--- Task prompt ---
Start with the first line of the material. Repeat each line exactly through the one that contains "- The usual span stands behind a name".

=== Supplied material ===

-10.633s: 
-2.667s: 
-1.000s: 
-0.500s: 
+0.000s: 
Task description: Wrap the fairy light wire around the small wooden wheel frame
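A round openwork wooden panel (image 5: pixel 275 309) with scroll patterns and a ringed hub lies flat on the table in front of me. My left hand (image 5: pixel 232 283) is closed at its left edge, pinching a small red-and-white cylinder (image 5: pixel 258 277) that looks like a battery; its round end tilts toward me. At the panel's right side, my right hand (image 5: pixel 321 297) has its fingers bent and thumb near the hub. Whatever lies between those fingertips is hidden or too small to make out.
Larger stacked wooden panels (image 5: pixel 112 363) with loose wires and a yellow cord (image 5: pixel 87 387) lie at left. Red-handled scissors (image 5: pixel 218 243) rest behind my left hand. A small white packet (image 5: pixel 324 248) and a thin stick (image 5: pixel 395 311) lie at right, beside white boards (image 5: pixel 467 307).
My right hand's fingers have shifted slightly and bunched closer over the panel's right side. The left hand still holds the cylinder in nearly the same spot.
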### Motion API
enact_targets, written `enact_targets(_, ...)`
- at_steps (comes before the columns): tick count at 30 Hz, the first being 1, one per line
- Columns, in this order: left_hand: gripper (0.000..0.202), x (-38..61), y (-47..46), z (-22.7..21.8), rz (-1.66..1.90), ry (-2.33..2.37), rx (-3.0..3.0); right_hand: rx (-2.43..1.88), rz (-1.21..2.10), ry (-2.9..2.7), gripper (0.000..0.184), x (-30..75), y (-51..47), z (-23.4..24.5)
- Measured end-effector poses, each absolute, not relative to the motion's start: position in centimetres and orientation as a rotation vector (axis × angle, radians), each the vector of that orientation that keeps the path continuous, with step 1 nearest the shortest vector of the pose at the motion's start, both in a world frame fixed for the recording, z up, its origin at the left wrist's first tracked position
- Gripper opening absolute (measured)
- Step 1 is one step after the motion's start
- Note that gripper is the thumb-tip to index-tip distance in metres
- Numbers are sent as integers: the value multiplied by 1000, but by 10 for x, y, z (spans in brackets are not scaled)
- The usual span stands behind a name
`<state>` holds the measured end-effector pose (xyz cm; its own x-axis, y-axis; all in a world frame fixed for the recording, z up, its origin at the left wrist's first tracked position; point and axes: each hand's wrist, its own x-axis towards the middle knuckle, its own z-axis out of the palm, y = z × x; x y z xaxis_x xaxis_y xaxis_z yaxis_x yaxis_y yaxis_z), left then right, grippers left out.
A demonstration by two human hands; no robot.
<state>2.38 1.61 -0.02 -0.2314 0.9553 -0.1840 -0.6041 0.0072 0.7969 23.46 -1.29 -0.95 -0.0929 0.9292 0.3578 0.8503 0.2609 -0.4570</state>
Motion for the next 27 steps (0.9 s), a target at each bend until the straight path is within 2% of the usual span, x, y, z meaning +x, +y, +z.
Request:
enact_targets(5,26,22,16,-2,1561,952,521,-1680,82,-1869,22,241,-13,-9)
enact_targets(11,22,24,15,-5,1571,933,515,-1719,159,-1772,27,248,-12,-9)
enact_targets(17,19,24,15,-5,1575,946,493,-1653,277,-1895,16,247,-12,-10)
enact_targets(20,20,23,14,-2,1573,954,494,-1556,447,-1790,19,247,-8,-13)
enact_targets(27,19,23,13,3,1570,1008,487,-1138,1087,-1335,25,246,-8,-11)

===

--- Expected answer ---
-10.633s: 
-2.667s: 
-1.000s: 
-0.500s: 
+0.000s: 
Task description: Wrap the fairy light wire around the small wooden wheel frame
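A round openwork wooden panel (image 5: pixel 275 309) with scroll patterns and a ringed hub lies flat on the table in front of me. My left hand (image 5: pixel 232 283) is closed at its left edge, pinching a small red-and-white cylinder (image 5: pixel 258 277) that looks like a battery; its round end tilts toward me. At the panel's right side, my right hand (image 5: pixel 321 297) has its fingers bent and thumb near the hub. Whatever lies between those fingertips is hidden or too small to make out.
Larger stacked wooden panels (image 5: pixel 112 363) with loose wires and a yellow cord (image 5: pixel 87 387) lie at left. Red-handled scissors (image 5: pixel 218 243) rest behind my left hand. A small white packet (image 5: pixel 324 248) and a thin stick (image 5: pixel 395 311) lie at right, beside white boards (image 5: pixel 467 307).
My right hand's fingers have shifted slightly and bunched closer over the panel's right side. The left hand still holds the cylinder in nearly the same spot.
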### Motion API
enact_targets, written `enact_targets(_, ...)`
- at_steps (comes before the columns): tick count at 30 Hz, the first being 1, one per line
- Columns, in this order: left_hand: gripper (0.000..0.202), x (-38..61), y (-47..46), z (-22.7..21.8), rz (-1.66..1.90), ry (-2.33..2.37), rx (-3.0..3.0); right_hand: rx (-2.43..1.88), rz (-1.21..2.10), ry (-2.9..2.7), gripper (0.000..0.184), x (-30..75), y (-51..47), z (-23.4..24.5)
- Measured end-effector poses, each absolute, not relative to the motion's start: position in centimetres and orientation as a rotation vector (axis × angle, radians), each the vector of that orientation that keeps the path continuous, with step 1 nearest the shortest vector of the pose at the motion's start, both in a world frame fixed for the recording, z up, its origin at the left wrist's first tracked position
- Gripper opening absolute (measured)
- Step 1 is one step after the motion's start
- Note that gripper is the thumb-tip to index-tip distance in metres
- Numbers are sent as integers: the value multiplied by 1000, but by 10 for x, y, z (spans in brackets are not scaled)
- The usual span stands behind a name

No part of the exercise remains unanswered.